Meet Miki Agrawal, serial social entrepreneur, author, and friend of General Assembly. Miki has launched a number of companies, from an organic farm-to-table pizzeria in NYC to an underwear brand for women in the developing world. Miki also recently wrote the book Do Cool Sh*t, a guide to starting a business and living a more entrepreneurial life. We’re happy to have her share some thoughts and advice on non-traditional fundraising here on the GA blog.
– Matthew O. Brimer, Co-Founder, General Assembly
I’ve been thinking a lot about the concept of raising money. I found out recently that a few people I know are having a real hard time getting funds for their passion projects and I’ve been thinking critically about the psychology behind this process.
Over the years, my twin sister Radha and I managed to raise over 4 million dollars for our various passion projects — SLICE NY (now WILD), Super Sprowtz, WILD Las Vegas, THINX — and we have a much clearer understanding of the emotional process of raising money that just about anyone could apply.
Identifying the Problem
I remember when I first started going around and “setting up investor meetings”, I was nervous, I fidgeted a lot, I forgot some key points, didn’t have all of the answers on the spot and I just wasn’t myself.
After many failed attempts at one-on-one meetings in every setting possible (coffee shop, conference room, their office, my office, etc.), I took some time to evaluate my methodology.
I realized that the biggest, most glaring problem in all of these instances was simply that I wasn’t myself at all.
The sparkle and fire that I usually have when I am with my close friends just disappeared in these meetings. The way I talked with confidence about my business idea with my friends was replaced with cracking voice and jumbled thoughts.
Why was this happening??
That’s when the “ding ding ding” sound appeared in my head and everything became clear.
My new goal became to put myself in a place that made me most authentically ME while I was pitching to investors so that my best self came out when I needed ME to appear the most.
I asked myself in what settings did I feel most authentically myself and realized that it was when Rads and I were hosting our friends at our house, just like we used to host people growing up with our family.

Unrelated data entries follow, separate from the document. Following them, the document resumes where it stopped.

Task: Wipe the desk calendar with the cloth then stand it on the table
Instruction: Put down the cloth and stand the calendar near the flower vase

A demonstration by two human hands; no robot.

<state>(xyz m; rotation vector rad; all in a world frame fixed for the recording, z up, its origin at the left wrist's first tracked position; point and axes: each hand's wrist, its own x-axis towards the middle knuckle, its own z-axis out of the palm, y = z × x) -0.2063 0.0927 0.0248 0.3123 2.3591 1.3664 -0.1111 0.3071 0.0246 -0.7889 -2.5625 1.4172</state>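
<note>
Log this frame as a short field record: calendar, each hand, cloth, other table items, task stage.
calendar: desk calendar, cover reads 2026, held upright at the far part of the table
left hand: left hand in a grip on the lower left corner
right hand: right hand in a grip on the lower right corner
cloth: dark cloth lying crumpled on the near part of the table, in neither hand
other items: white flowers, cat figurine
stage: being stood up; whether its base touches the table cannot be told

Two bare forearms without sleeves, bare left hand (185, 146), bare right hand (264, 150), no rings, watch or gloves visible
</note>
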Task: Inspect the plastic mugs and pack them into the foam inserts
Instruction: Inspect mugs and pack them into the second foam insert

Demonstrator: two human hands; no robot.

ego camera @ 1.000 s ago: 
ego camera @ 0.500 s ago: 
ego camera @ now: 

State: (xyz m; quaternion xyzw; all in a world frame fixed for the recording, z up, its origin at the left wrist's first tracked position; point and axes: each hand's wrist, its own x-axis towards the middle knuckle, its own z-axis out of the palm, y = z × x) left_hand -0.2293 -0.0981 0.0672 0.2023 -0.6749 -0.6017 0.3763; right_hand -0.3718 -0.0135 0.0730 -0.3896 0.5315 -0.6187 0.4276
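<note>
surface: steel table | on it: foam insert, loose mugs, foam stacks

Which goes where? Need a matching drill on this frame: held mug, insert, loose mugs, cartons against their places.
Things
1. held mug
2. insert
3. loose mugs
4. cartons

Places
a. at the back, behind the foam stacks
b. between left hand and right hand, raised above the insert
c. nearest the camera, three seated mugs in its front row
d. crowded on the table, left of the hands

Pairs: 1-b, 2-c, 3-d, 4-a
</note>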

When I figured this out, I did a few key things:
- Organized a “Fundraising Dinner Party” for anyone and everyone I thought may/could possibly be interested in my idea and/or people who believed in me. The dinner party was FREE so it made it easy for people to say yes.
- Did NOT cook the meal myself and did not run around trying to make the food while hosting people. (Go through Kitchit.com and hire Chefs super cheap and so you could focus entirely on connecting with your guests.)
- Invited only a couple of key close friends who make me super comfortable.
- As for the rest of the invitees, I invited only really interesting people so THEY could connect with each other at my dinner party and build friendships through me.
- Hosted it a really cool venue so that it gives people the “ooh, ahhh” factor.
- Most importantly, I brought in someone else to give my pitch (preferably with a British accent) so that I could relax and focus on being my most awesome self (unless you are uber comfortable presenting your idea to a room full of people staring at you)
- Created a postcard with an “ASK” to all of the invitees to pledge their support to the mission. This postcard was placed on the tables during dessert and gave the perfect lead to follow-up with the potential investor.
All of this worked beautifully and I was able to quickly raise the money because I had “GROUP BUY-IN” as well. At the events, you want peer pressure to work in your favor. Get everyone in the room to be smiling and nodding at your project and wanting to collective support your project.